Option Pricing in Theory & Practice: The Nobel Prize Research of Robert C. MertonAbout this Art

The Significance and Consequences of Financial Models


Opening day of trading on the Chicago Board of Options Exchange, April 26, 1973. Courtesy of Chicago Board of Options Exchange, Incorporated.

In addition to being awarded the Nobel Prize, Robert Merton's contributions to financial economics have been celebrated frequently over the past quarter century in both the academic and finance communities. He has received honorary degrees from several universities, both in the United States and abroad, as well as numerous accolades from institutions in the financial world.

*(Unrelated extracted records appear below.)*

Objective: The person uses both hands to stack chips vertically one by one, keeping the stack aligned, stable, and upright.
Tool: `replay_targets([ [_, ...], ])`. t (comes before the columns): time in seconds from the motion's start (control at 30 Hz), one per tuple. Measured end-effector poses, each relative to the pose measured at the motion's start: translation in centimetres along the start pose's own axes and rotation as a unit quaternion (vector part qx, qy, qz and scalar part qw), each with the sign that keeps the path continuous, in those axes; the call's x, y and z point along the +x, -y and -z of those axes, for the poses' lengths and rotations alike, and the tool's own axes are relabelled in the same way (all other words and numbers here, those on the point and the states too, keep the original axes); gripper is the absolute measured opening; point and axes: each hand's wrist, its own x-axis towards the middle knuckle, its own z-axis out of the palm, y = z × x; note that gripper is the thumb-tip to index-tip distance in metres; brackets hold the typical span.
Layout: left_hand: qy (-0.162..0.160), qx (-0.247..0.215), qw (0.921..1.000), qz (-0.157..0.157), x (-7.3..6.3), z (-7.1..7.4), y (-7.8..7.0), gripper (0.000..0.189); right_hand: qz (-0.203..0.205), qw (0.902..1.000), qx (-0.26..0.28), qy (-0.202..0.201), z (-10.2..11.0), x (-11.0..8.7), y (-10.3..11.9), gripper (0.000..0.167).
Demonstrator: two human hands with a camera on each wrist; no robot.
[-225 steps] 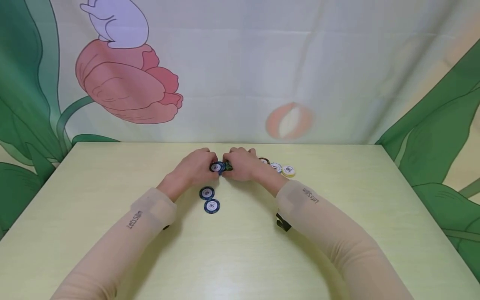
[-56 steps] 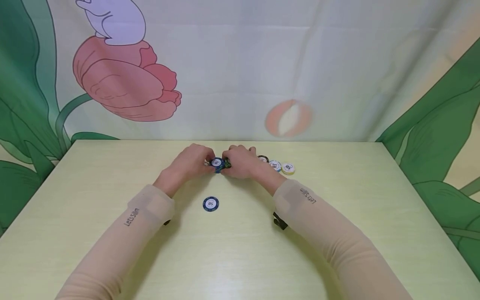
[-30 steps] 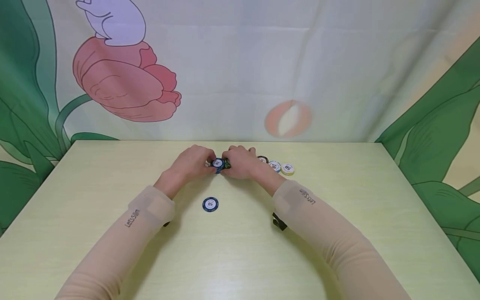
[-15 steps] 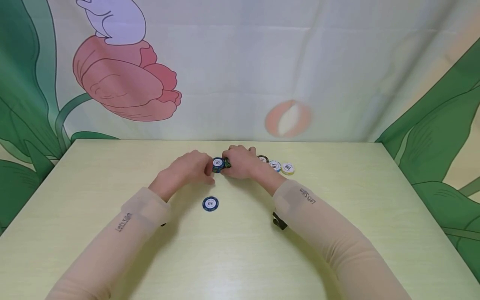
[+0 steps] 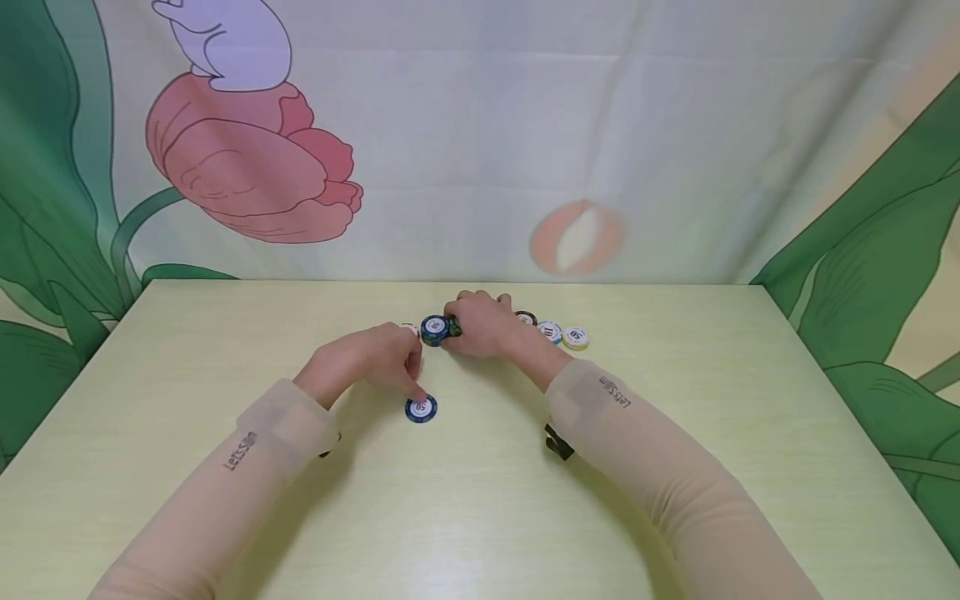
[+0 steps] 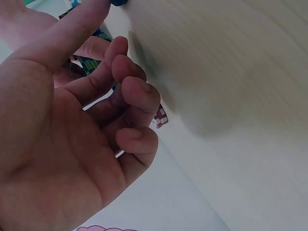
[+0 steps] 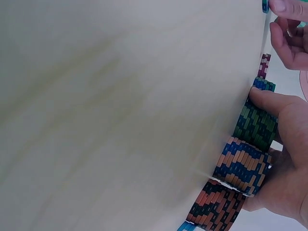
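Note:
A single blue poker chip (image 5: 426,412) lies flat on the table, nearer to me than the row of stacks. My left hand (image 5: 375,357) reaches down to it, thumb touching its far edge; the other fingers are loosely bent in the left wrist view. At the row, my right hand (image 5: 483,325) holds a stack of green poker chips (image 7: 256,127), its thumb on the near side and the fingers behind. Right beside that stack stands a blue chip stack (image 5: 435,327). A red-and-white chip stack (image 7: 263,66) sits left of the blue one, partly hidden by my left hand in the head view.
Along the row to the right stand a blue-and-orange stack (image 7: 243,166), a black-and-orange stack (image 7: 216,204), a light-blue stack (image 5: 550,332) and a yellow stack (image 5: 576,337). A printed curtain (image 5: 450,150) hangs behind the pale table (image 5: 480,500).
One of two loose blue chips has left the table front since the earliest frame. My left hand has let go of the blue stack and come nearer, down to the remaining chip. My right hand stays.

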Motion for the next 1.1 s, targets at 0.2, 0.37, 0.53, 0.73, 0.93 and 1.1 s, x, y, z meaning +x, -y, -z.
replay_targets([
  [0.2,-0.014,0.001,0.9999,0.005,0.15,-0.02,0.12,0.026,-0.002,1.0,-0.001,0.0,0.05,-0.04,0.06,0.044],
  [0.37,-0.04,-0.002,0.9992,0.008,0.43,0.07,0.35,0.021,-0.002,1.0,-0.002,0.0,0.09,-0.1,0.05,0.043],
  [0.53,-0.076,-0.006,0.9971,0.0,0.69,-0.12,0.62,0.016,-0.002,1.0,-0.002,-0.001,-0.05,0.01,0.0,0.042],
  [0.73,-0.108,-0.005,0.9941,-0.003,0.78,-0.42,0.79,0.016,-0.001,1.0,-0.004,-0.002,-0.17,0.11,0.03,0.04],
  [0.93,-0.091,-0.01,0.9958,0.011,0.5,-0.26,0.48,0.03,0.0,1.0,-0.002,-0.001,-0.13,0.1,0.05,0.041],
  [1.1,-0.075,0.01,0.9971,0.011,0.39,-0.18,0.21,0.035,0.001,1.0,-0.001,-0.003,-0.11,0.09,0.0,0.041],
])
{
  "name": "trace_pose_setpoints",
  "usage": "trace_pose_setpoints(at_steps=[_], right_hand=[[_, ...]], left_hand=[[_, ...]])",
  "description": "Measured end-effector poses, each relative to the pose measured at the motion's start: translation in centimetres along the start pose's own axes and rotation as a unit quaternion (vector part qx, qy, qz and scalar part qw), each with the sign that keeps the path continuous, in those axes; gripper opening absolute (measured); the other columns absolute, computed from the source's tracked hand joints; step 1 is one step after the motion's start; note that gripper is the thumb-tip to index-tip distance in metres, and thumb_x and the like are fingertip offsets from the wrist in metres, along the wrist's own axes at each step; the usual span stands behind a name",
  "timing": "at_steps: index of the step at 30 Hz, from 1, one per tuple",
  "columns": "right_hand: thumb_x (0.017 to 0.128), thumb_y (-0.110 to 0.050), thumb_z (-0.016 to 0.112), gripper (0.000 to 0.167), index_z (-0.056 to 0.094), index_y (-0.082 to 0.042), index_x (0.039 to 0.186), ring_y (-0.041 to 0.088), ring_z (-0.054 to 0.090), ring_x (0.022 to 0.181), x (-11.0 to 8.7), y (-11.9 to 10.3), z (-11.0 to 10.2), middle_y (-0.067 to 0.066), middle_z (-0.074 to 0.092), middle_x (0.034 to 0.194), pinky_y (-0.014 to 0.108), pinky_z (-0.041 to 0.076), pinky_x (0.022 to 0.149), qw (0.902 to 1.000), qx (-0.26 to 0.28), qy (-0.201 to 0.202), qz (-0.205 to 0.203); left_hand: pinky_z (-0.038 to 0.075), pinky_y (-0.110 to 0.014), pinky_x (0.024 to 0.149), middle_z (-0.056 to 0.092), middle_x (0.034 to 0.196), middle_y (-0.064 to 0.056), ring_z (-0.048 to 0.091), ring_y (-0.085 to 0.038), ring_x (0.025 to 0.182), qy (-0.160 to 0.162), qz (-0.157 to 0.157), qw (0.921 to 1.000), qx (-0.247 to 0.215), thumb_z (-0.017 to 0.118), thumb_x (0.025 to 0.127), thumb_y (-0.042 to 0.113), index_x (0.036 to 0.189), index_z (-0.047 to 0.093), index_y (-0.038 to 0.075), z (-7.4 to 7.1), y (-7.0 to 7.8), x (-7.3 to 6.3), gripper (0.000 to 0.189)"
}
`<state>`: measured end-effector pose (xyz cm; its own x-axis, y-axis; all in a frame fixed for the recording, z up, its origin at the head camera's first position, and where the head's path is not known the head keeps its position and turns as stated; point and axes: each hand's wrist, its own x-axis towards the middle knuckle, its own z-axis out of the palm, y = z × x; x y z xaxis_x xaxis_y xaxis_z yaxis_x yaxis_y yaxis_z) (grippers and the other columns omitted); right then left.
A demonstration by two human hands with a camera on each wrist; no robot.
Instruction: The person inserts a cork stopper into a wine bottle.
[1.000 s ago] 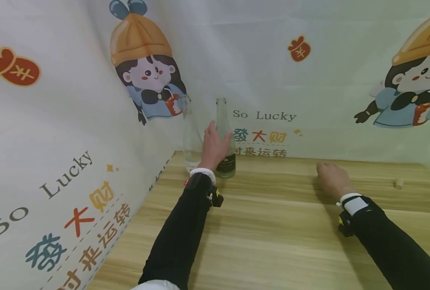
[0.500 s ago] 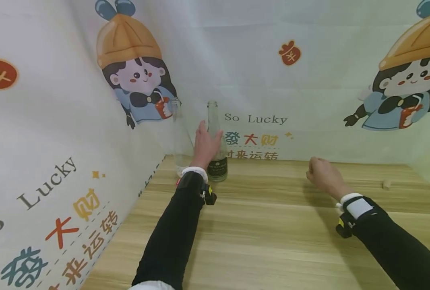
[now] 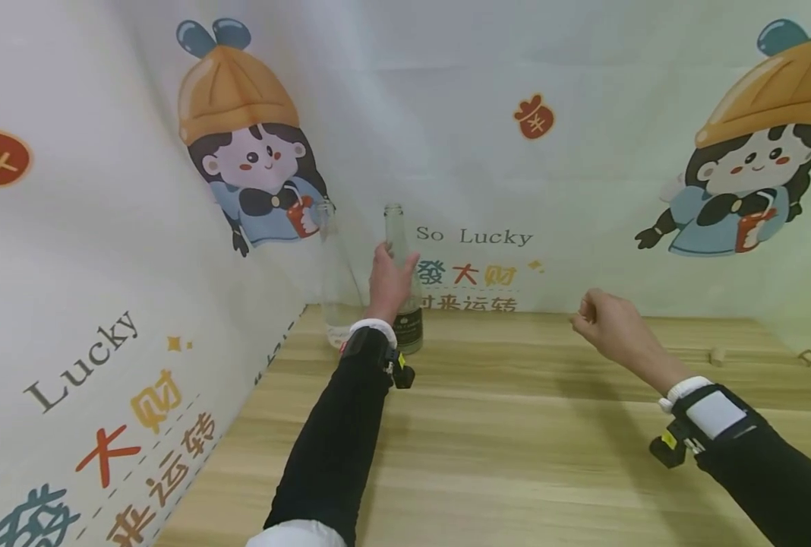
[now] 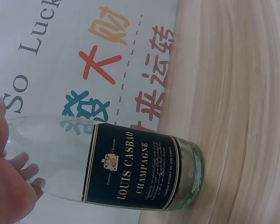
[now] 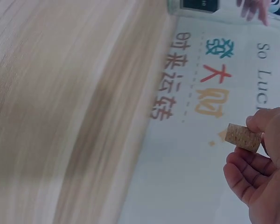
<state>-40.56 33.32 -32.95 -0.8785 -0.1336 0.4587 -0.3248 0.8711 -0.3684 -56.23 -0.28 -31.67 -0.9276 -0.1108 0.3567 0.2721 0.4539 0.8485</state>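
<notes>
An upright green-tinted champagne bottle (image 3: 408, 328) with a dark label stands at the back left of the table. My left hand (image 3: 388, 285) grips its upper part, with the mouth showing uncovered above the fingers. In the left wrist view, fingertips (image 4: 30, 171) show through the glass of the bottle (image 4: 130, 168), whose base is at the wood. Out to the right, my right hand (image 3: 610, 327) is raised over the table. The right wrist view shows it pinching a small cork (image 5: 242, 137) between thumb and forefinger, the other fingers loosely curled beneath.
A clear glass bottle (image 3: 337, 292) stands just left of the gripped one, partly behind my left hand. Another small cork-like piece (image 3: 717, 356) rests on the wooden table (image 3: 501, 441) at the right. Printed cloth walls (image 3: 446, 99) rise behind and to the left.
My left hand's fingers have drawn in around the bottle. The right hand has lifted and turned, its thumb side now showing. The head view has shifted slightly.
</notes>
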Motion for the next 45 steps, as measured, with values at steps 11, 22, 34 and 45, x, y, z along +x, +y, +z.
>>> trace_pose_setpoints(at_steps=[11, 22, 34, 45], right_hand=[[0.099, -0.013, 0.069, 0.021, 0.053, -0.004, 0.090, 0.017, 0.047, 0.061, -0.9, -2.7, -2.0, 0.006, 0.057, 0.076, 0.031, 0.039, 0.055, 0.9992, 0.000, 0.020, -0.035], [0.098, -0.012, 0.071, 0.021, 0.054, -0.004, 0.091, 0.017, 0.047, 0.062, -3.0, -4.0, -4.6, 0.005, 0.057, 0.076, 0.028, 0.037, 0.054, 0.9979, -0.008, 0.042, -0.048], [0.097, -0.014, 0.074, 0.021, 0.057, -0.004, 0.092, 0.016, 0.049, 0.063, -4.9, -3.0, -6.4, 0.004, 0.059, 0.076, 0.027, 0.040, 0.054, 0.9969, -0.012, 0.063, -0.047], [0.097, -0.014, 0.074, 0.022, 0.056, -0.003, 0.091, 0.017, 0.048, 0.064, -5.6, -3.3, -7.4, 0.003, 0.057, 0.075, 0.029, 0.039, 0.056, 0.9958, -0.018, 0.077, -0.046]], left_hand=[[0.041, -0.050, 0.114, 0.050, 0.150, -0.021, 0.049, -0.038, 0.136, -0.006, -0.018, 0.9994, -0.028, 0.059, 0.106, 0.040, 0.153, 0.038, 0.004, -1.1, -1.1, -0.5, 0.063], [0.040, -0.053, 0.114, 0.049, 0.149, -0.025, 0.049, -0.042, 0.136, -0.057, 0.014, 0.9981, -0.019, 0.054, 0.107, 0.042, 0.152, 0.036, 0.002, -1.7, -1.2, -1.1, 0.062], [0.043, -0.051, 0.113, 0.049, 0.151, -0.019, 0.050, -0.036, 0.135, -0.135, 0.030, 0.9899, -0.033, 0.049, 0.107, 0.053, 0.155, 0.034, 0.008, -1.5, 0.0, -2.8, 0.068], [0.038, -0.053, 0.116, 0.047, 0.151, -0.020, 0.047, -0.036, 0.138, -0.192, 0.052, 0.9799, -0.019, 0.048, 0.106, 0.056, 0.152, 0.033, 0.009, -2.4, 0.6, -4.8, 0.068]])
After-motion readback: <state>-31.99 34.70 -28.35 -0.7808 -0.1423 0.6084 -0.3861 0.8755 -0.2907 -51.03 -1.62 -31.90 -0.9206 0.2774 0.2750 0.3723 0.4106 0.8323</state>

Robert Merton's many honors include acknowledgments by the broader and more distant academic and scientific communities. In addition to being a Fellow of the American Academy of Arts and Sciences, he was elected as a member of the National Academy of Sciences in 1993. In May 1998 Robert Merton was appointed the first John and Natty McArthur University Professor. First created by the President and Fellows in 1935, the University Professorships, Harvard's most distinguished professorial post, are intended for "individuals of distinction...working on the frontiers of knowledge, and in such a way as to cross conventional boundaries of the specialities."

Merton Speaking The receipt of the Nobel Prize represents both the evolution of an idea and the beginning of endless new avenues for research that have been made possible by the work of Robert Merton, Myron Scholes, and Fischer Black. We join in celebrating the achievements of Robert Merton and the future he has made possible with the combination of theoretical and practical traditions in finance and economics.